:: YOUR OBJECTIVE ::
The answer must consist solely of the lines below starting at the one containing "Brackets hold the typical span" and ending at the one containing "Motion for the", repeated exactly, with both ends included and all pictures omitted.

:: DATASET CONTENT ::
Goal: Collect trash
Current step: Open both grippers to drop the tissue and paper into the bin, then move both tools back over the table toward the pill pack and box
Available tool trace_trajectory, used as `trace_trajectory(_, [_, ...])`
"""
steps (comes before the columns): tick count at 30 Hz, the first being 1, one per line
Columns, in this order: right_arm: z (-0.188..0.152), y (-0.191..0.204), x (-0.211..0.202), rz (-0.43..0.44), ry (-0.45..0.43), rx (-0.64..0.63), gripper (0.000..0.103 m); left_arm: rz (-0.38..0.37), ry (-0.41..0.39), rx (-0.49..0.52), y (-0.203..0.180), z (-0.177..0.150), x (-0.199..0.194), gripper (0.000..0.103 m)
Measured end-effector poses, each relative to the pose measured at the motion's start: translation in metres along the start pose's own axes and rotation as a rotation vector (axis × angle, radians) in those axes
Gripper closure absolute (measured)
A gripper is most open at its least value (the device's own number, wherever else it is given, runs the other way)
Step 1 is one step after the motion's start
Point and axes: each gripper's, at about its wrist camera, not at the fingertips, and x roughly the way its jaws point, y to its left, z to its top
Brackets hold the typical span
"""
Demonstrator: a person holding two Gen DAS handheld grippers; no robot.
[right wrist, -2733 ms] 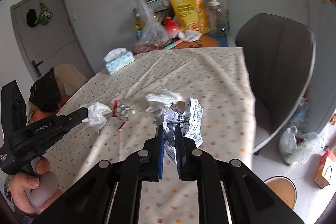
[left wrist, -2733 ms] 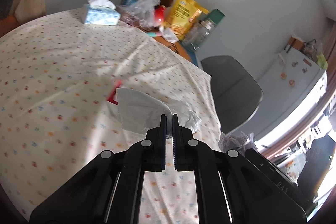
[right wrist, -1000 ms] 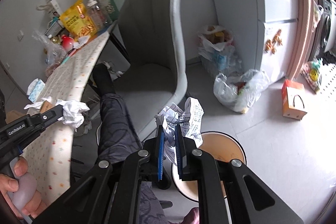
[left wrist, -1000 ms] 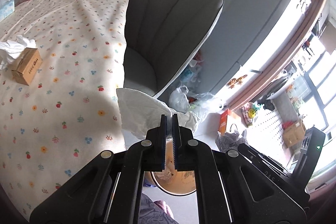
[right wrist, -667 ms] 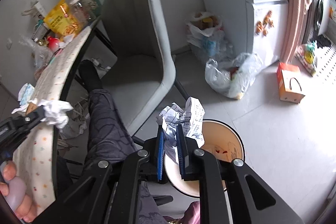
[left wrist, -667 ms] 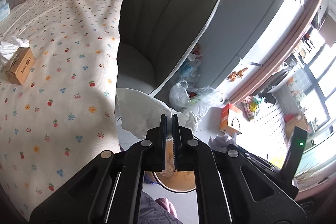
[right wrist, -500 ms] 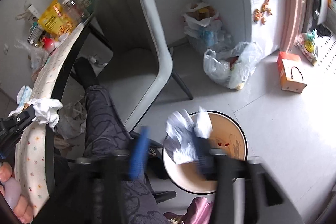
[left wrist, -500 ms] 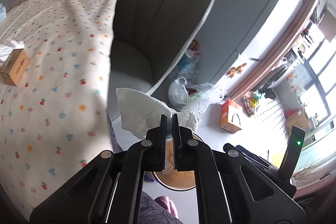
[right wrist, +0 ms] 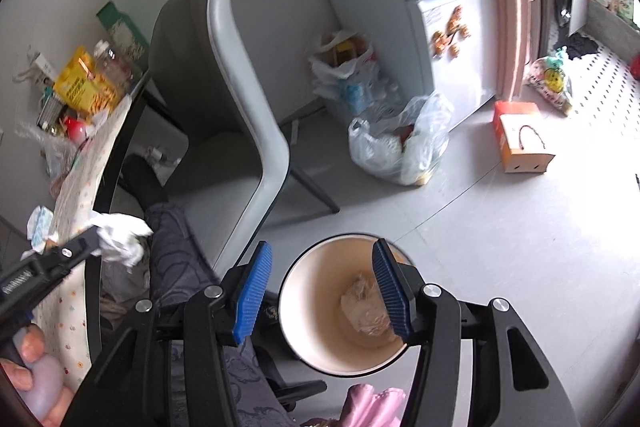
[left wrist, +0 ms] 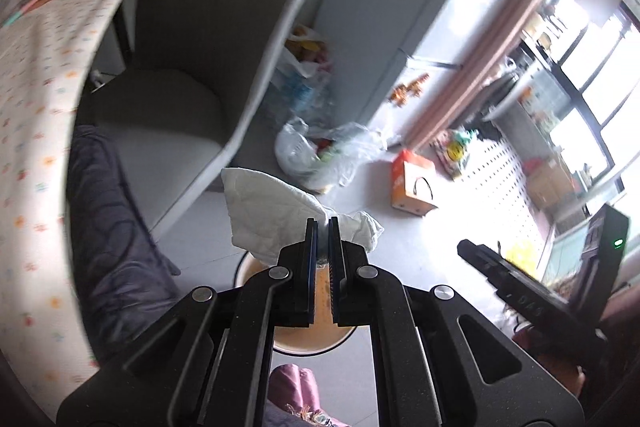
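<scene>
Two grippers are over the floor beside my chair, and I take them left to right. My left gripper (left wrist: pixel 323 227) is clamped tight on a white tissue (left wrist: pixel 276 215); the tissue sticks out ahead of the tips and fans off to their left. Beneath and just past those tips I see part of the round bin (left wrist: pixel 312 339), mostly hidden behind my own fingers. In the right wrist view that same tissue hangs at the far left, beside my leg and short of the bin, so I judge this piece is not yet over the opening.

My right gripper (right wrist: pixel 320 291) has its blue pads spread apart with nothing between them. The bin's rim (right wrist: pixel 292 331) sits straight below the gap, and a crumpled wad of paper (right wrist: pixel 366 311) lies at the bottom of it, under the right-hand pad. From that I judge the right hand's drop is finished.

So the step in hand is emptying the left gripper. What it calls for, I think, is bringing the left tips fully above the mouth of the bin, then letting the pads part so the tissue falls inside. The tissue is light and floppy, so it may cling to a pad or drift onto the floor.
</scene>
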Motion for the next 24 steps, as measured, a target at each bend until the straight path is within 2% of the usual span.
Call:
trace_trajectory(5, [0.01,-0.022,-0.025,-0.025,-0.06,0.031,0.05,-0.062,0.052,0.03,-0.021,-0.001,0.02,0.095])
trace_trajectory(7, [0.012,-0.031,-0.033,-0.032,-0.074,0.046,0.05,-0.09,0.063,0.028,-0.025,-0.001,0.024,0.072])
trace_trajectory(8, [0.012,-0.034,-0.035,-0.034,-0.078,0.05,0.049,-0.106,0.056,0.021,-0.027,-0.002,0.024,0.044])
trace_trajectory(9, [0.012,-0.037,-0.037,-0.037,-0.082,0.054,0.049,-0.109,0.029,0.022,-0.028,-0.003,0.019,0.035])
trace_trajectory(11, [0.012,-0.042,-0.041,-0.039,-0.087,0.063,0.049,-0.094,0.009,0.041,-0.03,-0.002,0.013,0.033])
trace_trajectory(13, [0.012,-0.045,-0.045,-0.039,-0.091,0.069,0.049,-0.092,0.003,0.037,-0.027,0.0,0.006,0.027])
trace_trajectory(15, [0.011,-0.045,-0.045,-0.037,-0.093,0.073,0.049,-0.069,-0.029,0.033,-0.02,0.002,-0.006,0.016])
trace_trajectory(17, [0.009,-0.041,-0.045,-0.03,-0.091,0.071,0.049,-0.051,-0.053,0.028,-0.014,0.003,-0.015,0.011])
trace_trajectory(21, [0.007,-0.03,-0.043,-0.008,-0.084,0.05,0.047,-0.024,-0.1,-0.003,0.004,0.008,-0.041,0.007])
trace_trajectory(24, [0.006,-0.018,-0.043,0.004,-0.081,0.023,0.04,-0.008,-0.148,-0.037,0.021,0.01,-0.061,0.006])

:: RESPONSE BOX ::
Brackets hold the typical span
"""
Demonstrator: a person holding two Gen DAS handheld grippers; no robot.
[right wrist, -2733 ms] 
[left wrist, -2733 ms] 
[right wrist, -1000 ms] 
[left wrist, -1000 ms] 
[right wrist, -667 ms] 
[left wrist, -667 ms] 
[right wrist, -500 ms] 
[left wrist, -500 ms] 
[right wrist, +0 ms] 
[left wrist, +0 ms] 
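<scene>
Two grippers are over the floor beside my chair, and I take them left to right. My left gripper (left wrist: pixel 323 227) is clamped tight on a white tissue (left wrist: pixel 276 215); the tissue sticks out ahead of the tips and fans off to their left. Beneath and just past those tips I see part of the round bin (left wrist: pixel 312 339), mostly hidden behind my own fingers. In the right wrist view that same tissue hangs at the far left, beside my leg and short of the bin, so I judge this piece is not yet over the opening.

My right gripper (right wrist: pixel 320 291) has its blue pads spread apart with nothing between them. The bin's rim (right wrist: pixel 292 331) sits straight below the gap, and a crumpled wad of paper (right wrist: pixel 366 311) lies at the bottom of it, under the right-hand pad. From that I judge the right hand's drop is finished.

So the step in hand is emptying the left gripper. What it calls for, I think, is bringing the left tips fully above the mouth of the bin, then letting the pads part so the tissue falls inside. The tissue is light and floppy, so it may cling to a pad or drift onto the floor.
</scene>
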Motion for the next 24 steps, as measured, a target at each bend until the straight path is within 2% of the usual span.

The exercise ends with this answer.